┏━━

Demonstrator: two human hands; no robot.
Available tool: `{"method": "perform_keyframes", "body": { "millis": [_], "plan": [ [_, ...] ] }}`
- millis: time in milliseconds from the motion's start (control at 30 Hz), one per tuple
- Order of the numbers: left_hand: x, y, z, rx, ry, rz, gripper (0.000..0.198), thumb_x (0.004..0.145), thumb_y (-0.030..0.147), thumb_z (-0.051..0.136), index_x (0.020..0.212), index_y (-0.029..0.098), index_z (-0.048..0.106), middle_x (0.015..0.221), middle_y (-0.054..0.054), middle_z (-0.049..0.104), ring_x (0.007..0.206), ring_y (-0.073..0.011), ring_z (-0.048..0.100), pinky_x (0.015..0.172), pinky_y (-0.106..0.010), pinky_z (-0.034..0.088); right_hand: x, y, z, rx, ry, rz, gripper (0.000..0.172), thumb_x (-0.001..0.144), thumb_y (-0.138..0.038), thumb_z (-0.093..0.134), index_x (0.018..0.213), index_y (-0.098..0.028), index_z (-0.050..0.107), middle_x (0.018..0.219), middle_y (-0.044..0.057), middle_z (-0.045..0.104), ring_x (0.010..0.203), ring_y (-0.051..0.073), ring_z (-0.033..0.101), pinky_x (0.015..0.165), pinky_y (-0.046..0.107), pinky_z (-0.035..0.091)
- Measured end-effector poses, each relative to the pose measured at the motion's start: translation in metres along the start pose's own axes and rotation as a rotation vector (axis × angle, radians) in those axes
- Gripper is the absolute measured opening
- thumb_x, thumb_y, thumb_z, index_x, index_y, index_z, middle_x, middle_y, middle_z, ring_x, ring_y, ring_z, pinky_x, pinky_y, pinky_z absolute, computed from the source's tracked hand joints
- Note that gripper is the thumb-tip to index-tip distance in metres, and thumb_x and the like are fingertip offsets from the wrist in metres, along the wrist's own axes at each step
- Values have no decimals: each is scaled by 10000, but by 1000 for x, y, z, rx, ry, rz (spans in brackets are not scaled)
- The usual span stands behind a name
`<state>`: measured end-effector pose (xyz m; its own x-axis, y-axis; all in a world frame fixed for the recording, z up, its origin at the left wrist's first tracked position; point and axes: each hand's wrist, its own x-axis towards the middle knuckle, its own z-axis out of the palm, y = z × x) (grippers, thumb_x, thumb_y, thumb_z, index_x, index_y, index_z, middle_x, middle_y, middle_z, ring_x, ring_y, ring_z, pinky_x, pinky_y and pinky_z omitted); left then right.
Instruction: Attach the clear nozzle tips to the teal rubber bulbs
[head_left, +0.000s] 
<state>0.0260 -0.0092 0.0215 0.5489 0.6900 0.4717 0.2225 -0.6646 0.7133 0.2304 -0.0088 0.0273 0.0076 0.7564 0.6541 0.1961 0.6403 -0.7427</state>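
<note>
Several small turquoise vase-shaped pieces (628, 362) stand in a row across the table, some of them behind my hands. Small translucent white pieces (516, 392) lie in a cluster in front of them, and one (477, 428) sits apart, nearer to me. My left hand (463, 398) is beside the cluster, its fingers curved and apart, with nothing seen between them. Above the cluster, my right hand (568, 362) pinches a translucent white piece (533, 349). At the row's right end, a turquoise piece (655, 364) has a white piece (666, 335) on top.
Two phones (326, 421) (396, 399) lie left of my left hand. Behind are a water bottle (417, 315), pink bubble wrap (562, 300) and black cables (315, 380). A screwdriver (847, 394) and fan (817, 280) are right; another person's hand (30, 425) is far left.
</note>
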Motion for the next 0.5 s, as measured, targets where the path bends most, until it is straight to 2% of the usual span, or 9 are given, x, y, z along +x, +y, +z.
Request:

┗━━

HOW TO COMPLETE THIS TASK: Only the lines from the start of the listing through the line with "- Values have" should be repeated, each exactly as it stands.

WRITTEN SOLUTION:
Demonstrator: two human hands; no robot.
Available tool: `{"method": "perform_keyframes", "body": { "millis": [_], "plan": [ [_, ...] ] }}`
- millis: time in milliseconds from the motion's start (control at 30 Hz), one per tuple
- Order of the numbers: left_hand: x, y, z, rx, ry, rz, gripper (0.000..0.198), thumb_x (0.004..0.145), thumb_y (-0.030..0.147), thumb_z (-0.051..0.136), index_x (0.020..0.212), index_y (-0.029..0.098), index_z (-0.048..0.106), middle_x (0.015..0.221), middle_y (-0.054..0.054), middle_z (-0.049..0.104), ring_x (0.007..0.206), ring_y (-0.073..0.011), ring_z (-0.048..0.100), pinky_x (0.015..0.172), pinky_y (-0.106..0.010), pinky_z (-0.034..0.088); right_hand: x, y, z, rx, ry, rz, gripper (0.000..0.172), thumb_x (-0.001..0.144), thumb_y (-0.138..0.038), thumb_z (-0.093..0.134), index_x (0.018..0.213), index_y (-0.098..0.028), index_z (-0.050..0.107), middle_x (0.018..0.219), middle_y (-0.044..0.057), middle_z (-0.045..0.104), ring_x (0.010..0.203), ring_y (-0.051..0.073), ring_z (-0.033..0.101), pinky_x (0.015..0.165), pinky_y (-0.046..0.107), pinky_z (-0.035..0.091)
- Measured end-effector poses, each relative to the pose measured at the motion's start: translation in metres along the start pose's own axes and rotation as a rotation vector (axis × angle, radians) in those axes
- Gripper is the absolute measured opening
- thumb_x, thumb_y, thumb_z, index_x, index_y, index_z, middle_x, middle_y, middle_z, ring_x, ring_y, ring_z, pinky_x, pinky_y, pinky_z absolute, computed from the source's tracked hand joints
- Note that gripper is the thumb-tip to index-tip distance in metres, and thumb_x and the like are fingertip offsets from the wrist in metres, along the wrist's own axes at each step
- Values have no decimals: each is scaled by 10000, but by 1000 for x, y, z, rx, ry, rz (spans in brackets are not scaled)

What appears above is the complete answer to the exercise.